View Full Version : clipping the viewing volume

Hi,

I'm trying to implement OpenGL GPU Pipeline and got some troubles in clipping in the viewing volume: e.g.

I have line from V1(x1,y1,z1,w1)&V2(x2,y2,z2,w2) - clip coordinates - :

(ignore the ....)

V1 (x1,w1) o \

...................\ o V2 (x2,w2)

...................W=Xmax

where x1>w1 and x2<w2 so I need to clip the line on x axis. I need to find t={x1-Xmax}/{x1-x2}, but what is W {Xmax}? How can I find him?

Ok, in clipping space (post transformation) the coordinates are always in a cube of edge length 2 (from -1 to +1).

Said that, wouldn't be easier to find the clipping volume using some kind of plane-ray intersection?

I mean, take the ray (line) and test it against the 6 planes of the fustrum. Then you will have where the ray intersects with the fustrum(u should assume an infinite ray, so you should extend your segment to a ray).

Once you have that intersection you can clip as needed.

So, summarizing:

- Take your frustum from opengl (look at google for opengl frustum extraction)

- This frustum is in view space so:

-- Take your ray (in world coordinates) and multiply it by the modelview matrix

-- Test your ray against the frustum (you will get an intersection point P)

-- multiply P by the inverse of the modelview matrix (to return it to World coordinates)
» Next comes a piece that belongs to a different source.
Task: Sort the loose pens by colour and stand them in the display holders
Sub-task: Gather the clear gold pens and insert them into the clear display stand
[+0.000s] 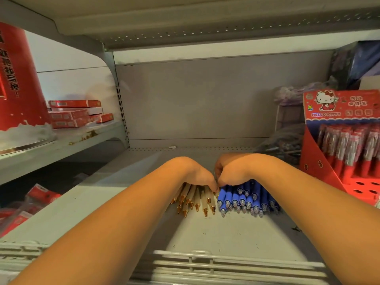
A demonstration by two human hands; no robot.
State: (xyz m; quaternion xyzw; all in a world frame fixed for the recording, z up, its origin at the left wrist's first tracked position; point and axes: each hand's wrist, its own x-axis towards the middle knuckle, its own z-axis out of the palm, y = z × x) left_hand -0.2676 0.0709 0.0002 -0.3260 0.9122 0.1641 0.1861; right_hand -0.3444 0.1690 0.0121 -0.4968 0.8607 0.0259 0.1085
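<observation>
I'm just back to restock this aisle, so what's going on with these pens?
A person is sorting pens on the shelf. The left hand rests on a bunch of white pens with gold tips; the right hand sits on a pile of blue pens beside them, its fingers hidden. Both colours lie flat, tips toward the camera. No white or blue pen shows in the red display holder.

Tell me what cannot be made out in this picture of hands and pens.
Head view:
Fingers of left hand and right hand: hidden behind the hands' backs; grip unclear.
Rear ends of white pens and blue pens: covered by the hands.
Red display holder: cut off by right edge.
Print on red boxes: too small.
</observation>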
Et voila, now you can do whatever you need with that point.

IG, your artwork leaves very, very much to be desired, if you don't mind my saying so. Try using a "code" tag to preserve the formatting.
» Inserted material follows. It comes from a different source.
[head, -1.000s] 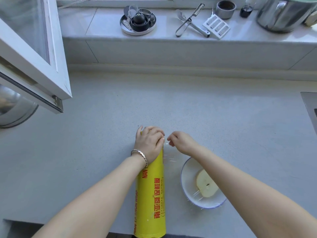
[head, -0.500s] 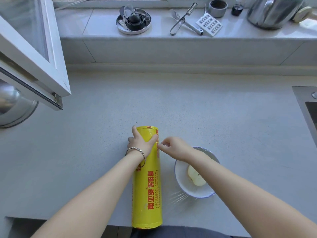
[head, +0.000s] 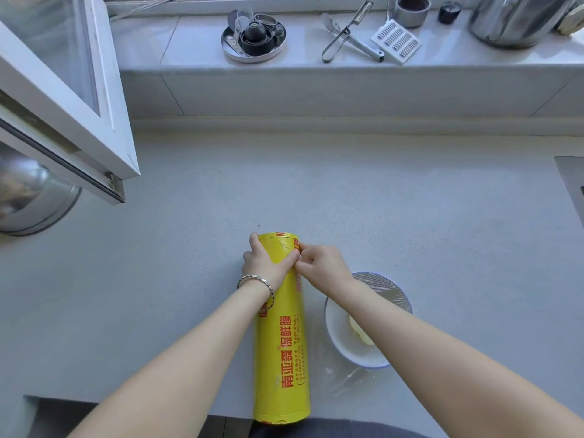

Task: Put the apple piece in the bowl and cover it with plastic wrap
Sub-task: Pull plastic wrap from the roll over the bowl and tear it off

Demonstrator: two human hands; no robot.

The unit cube clip-planes are in post-projective clip space, where they should be. I think you're suffering from a conceptual malady. A line in world-space is a line in post-projective clip space; a plane in world-space is a plane in post-projective clip-space. Either can be transformed into or out of either space. Of interest, consequently, is that they are both in the same space for clipping.

Thanks.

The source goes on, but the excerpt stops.